# Sexless marriage.



## Anon-Toronto (Apr 27, 2014)

I have been together with my significant other for 11 years 6 of them as a married couple, she has never had a high sex drive since we met but over the years the desire of intercourse has depleted dramatically to the point that it's been at least a year since we were together. she is still despite all a loving wife and we have no other issues. but I am a person with a very high sex drive if It was up to me I would love to have sex on daily basis of more often. and this is killing me.

though out the years I have been patient and faithful but I don't know if can keep this up.

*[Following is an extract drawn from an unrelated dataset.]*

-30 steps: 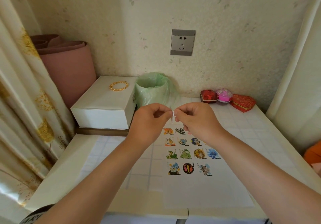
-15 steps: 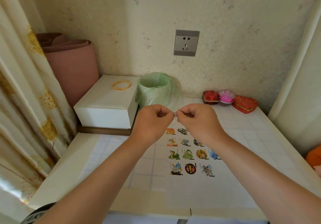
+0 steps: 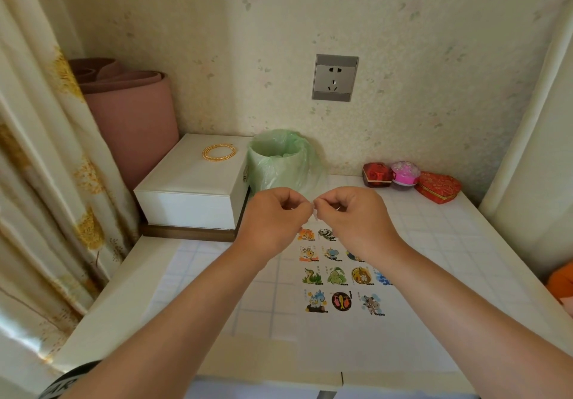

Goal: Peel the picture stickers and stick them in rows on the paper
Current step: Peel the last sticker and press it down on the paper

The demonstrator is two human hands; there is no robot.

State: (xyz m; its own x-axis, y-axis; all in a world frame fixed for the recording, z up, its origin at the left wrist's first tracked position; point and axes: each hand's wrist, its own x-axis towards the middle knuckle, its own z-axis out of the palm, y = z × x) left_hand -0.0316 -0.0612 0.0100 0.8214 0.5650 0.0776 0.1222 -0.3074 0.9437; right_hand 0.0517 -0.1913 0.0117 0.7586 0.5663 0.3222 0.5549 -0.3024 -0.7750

Im 31 years old and I dont want the best days of my live to be spent living like Im a priest 

we have a son and in any other aspect we have a very healthy family.

*so I don't know what do to now. see other women and risk my marriage? or keep this up and go insane?*

talking about this with her and doing something about it its a ship that has long sailed away. bottom line is that she doesn't desire sex and has no interest in doing something about it.

any comments would be appreciated. 
thx.


----------



## Married but Happy (Aug 13, 2013)

She has to understand how important sex is to you, how the lack is slowly destroying your relationship, and decide for herself to make a sincere and lasting effort to change herself. If she does not, she risks losing you.

I'd suggest marriage counselling as a first step, or perhaps a few individual sessions to discuss your situation and how best to approach asking for changes.

If she truly decides to change and keeps at it, you may reach an acceptable compromise. However, it seems that - based on personal experience and the many, many people posting here with the same problem - it is rare to see significant improvement other than temporarily. Unless there is an underlying medical or psychological reason for her low drive, she may just be this way naturally, and both unwilling and unable to change it. This is the likeliest scenario, IMO, so you have to decide what you will do if there is no change for the better. In my case, I decided - after far too many years of fruitless effort - to divorce my ex and find someone who has a matching libido.


----------



## unbelievable (Aug 20, 2010)

How is it loving to not fulfill your promises, to deliberately and intentionally deprive your mate of basic human needs? Sounds pretty evil to me. If you saw a well fed mother with a starving child and her child was starving simply because mom didn't feel like feeding it, would you call her a "loving" mother? Nope, you'd call her the felon that she was. You'd call 911 and have the heifer arrested and imprisoned and you'd try to rescue the VICTIM infant. What is the difference? 
A baby can't feed itself. You can't go outside the marriage to have your very reasonable and very human needs met. The first step to getting this crap to stop is for you to quit sugar-coating it and start recognizing it as the abuse, fraud,and exploitation that it is. You are being victimized because you tolerate it. You have actually become a co-conspirator for your own abuse.


----------



## MEM2020 (Aug 23, 2009)

Not getting much action of late Un?



QUOTE=unbelievable;8445802]How is it loving to not fulfill your promises, to deliberately and intentionally deprive your mate of basic human needs? Sounds pretty evil to me. If you saw a well fed mother with a starving child and her child was starving simply because mom didn't feel like feeding it, would you call her a "loving" mother? Nope, you'd call her the felon that she was. You'd call 911 and have the heifer arrested and imprisoned and you'd try to rescue the VICTIM infant. What is the difference? 
A baby can't feed itself. You can't go outside the marriage to have your very reasonable and very human needs met. The first step to getting this crap to stop is for you to quit sugar-coating it and start recognizing it as the abuse, fraud,and exploitation that it is. You are being victimized because you tolerate it. You have actually become a co-conspirator for your own abuse.[/QUOTE]


----------



## jdoe (Apr 22, 2014)

Anon-Toronto said:


> *so I don't know what do to now. see other women and risk my marriage? or keep this up and go insane?*


How old is your child?

If she doesn't desire you sexually, is she still possessive of you sexually? (Sounds like it).


----------



## soulseer (Jul 26, 2013)

Dont let your 30s be the last years of sex
_Posted via Mobile Device_


----------



## askari (Jun 21, 2012)

As MbH has said, there are many of us on here in the same boat.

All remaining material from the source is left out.